The honorable member for East Sydney proceeded to make several particular criticisms which were not very substantial. I shall attempt to go through them one by one, because I jotted them down as they fell from his lips. His first statement was by way of criticism of my public announcement of the retirement of Colonel Murray on the ground of age. The honorable member seemed to suggest that it was either a mistake or was not an honest statement.
– It was the view of the missions, too.
– My original statement was phrased in as kindly a way as this Government found it possible to phrase such an announcement. Coupled with the statement were tributes to the service that Colonel Murray had performed in the past, and an acknowledgment of the work that he had done. It was only subsequently, when some of his socalled sympathizers had forced the matter into public controversy, that we had to make the plainer sort of statement which I also felt obliged to make to the House.
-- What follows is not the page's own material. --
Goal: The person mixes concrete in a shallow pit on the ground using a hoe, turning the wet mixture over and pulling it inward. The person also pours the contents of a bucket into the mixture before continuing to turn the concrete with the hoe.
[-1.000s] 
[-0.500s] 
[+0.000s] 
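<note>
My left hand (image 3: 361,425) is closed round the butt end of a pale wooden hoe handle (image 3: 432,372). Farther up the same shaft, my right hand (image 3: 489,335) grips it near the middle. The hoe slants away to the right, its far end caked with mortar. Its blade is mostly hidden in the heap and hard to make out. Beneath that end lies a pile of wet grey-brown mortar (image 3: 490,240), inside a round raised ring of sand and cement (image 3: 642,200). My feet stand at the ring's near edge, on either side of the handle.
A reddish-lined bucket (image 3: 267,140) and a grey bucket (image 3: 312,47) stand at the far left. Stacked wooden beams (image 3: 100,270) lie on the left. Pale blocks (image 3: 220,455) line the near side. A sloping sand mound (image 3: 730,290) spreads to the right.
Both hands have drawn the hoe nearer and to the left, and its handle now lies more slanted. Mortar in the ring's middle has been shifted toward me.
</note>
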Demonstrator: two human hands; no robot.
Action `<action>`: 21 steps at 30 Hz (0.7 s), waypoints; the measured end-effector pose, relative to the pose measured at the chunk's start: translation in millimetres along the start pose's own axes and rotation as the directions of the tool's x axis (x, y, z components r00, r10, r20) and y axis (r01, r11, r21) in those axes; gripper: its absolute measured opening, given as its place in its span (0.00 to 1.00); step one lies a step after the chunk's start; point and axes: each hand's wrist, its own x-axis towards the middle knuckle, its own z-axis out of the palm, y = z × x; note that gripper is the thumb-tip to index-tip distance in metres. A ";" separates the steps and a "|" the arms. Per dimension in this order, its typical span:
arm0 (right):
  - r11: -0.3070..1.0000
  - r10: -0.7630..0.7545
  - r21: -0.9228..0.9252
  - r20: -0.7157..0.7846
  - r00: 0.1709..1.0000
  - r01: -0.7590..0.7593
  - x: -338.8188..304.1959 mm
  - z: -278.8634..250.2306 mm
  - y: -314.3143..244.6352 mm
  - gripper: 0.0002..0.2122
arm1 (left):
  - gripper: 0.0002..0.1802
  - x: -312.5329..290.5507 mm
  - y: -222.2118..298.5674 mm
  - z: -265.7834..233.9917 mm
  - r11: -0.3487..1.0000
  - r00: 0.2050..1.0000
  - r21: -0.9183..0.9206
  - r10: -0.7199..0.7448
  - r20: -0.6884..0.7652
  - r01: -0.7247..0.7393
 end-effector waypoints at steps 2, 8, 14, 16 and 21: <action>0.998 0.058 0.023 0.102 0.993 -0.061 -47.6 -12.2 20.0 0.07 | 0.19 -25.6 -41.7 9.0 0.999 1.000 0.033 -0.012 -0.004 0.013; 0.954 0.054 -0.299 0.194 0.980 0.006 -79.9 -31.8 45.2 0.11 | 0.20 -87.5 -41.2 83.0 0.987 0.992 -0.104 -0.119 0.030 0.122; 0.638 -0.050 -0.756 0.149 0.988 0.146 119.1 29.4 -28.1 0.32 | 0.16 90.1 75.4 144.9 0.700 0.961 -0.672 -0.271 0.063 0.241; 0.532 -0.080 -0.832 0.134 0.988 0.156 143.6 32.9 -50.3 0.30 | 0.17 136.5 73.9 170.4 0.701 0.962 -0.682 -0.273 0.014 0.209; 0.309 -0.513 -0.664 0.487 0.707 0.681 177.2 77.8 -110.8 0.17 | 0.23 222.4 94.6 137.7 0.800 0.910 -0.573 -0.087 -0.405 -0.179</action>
The second point made by the honorable member for East Sydney was that Colonel Murray had been retired two years before the expiration of his term of office. The honorable member, as a former holder of this portfolio, is perfectly well aware that the Administrator of the Territory of Papua and New Guinea is not appointed for a definite period. He holds office during the Governor-General’s pleasure. It is quite true that when Colonel Murray was appointed, the honorable member for East Sydney, as the Minister for External Territories, wrote to him. The honorable gentleman pointed to the fact that, although Colonel Murray held office during the Governor-General’s pleasure and that no guarantee of a term could be given to him, it was the intention of the honorable gentleman to keep him in office for five years. In recognition of the fact that Colonel Murray might have had a natural expectation that he would continue in the office of Administrator for another two years, this Government made provision, in a generous retirement allowance, to ensure that he should not suffer any monetary loss by the earlier termination of his appointment.
The honorable member for East Sydney also quoted Colonel Murray’s statement that the Government had tried earlier to remove him from office. I have already acknowledged that my predecessor in office had reached the same conclusions as I eventually reached; but I have no knowledge of any transaction that may have taken place privately between my predecessor and Colonel Murray. The statement that a war of nerves had been conducted against Colonel Murray is a complete fabrication. I have carefully examined, as far as my departmental records allow, the allegation that Colonel Murray was subjected to needless irritation. Certainly, there were many reminders and requests to him to answer letters, and many suggestions that this or that matter, which had been referred to him for comment, should receive his attention. On many occasions, formal slips were certainly sent to him in the customary manner of the department, saying, “Please give attention to our letter of so and so.” Unfortunately, that was found necessary, but it was hot to be described in terms of a war of nerves. If I have caused Colonel
Murray any irritation, it has been done unconsciously on my part. I have found that my departmental officers have always conducted themselves with a proper respect for the office of Administrator, and in a proper endeavour to cooperate with the occupant of that post.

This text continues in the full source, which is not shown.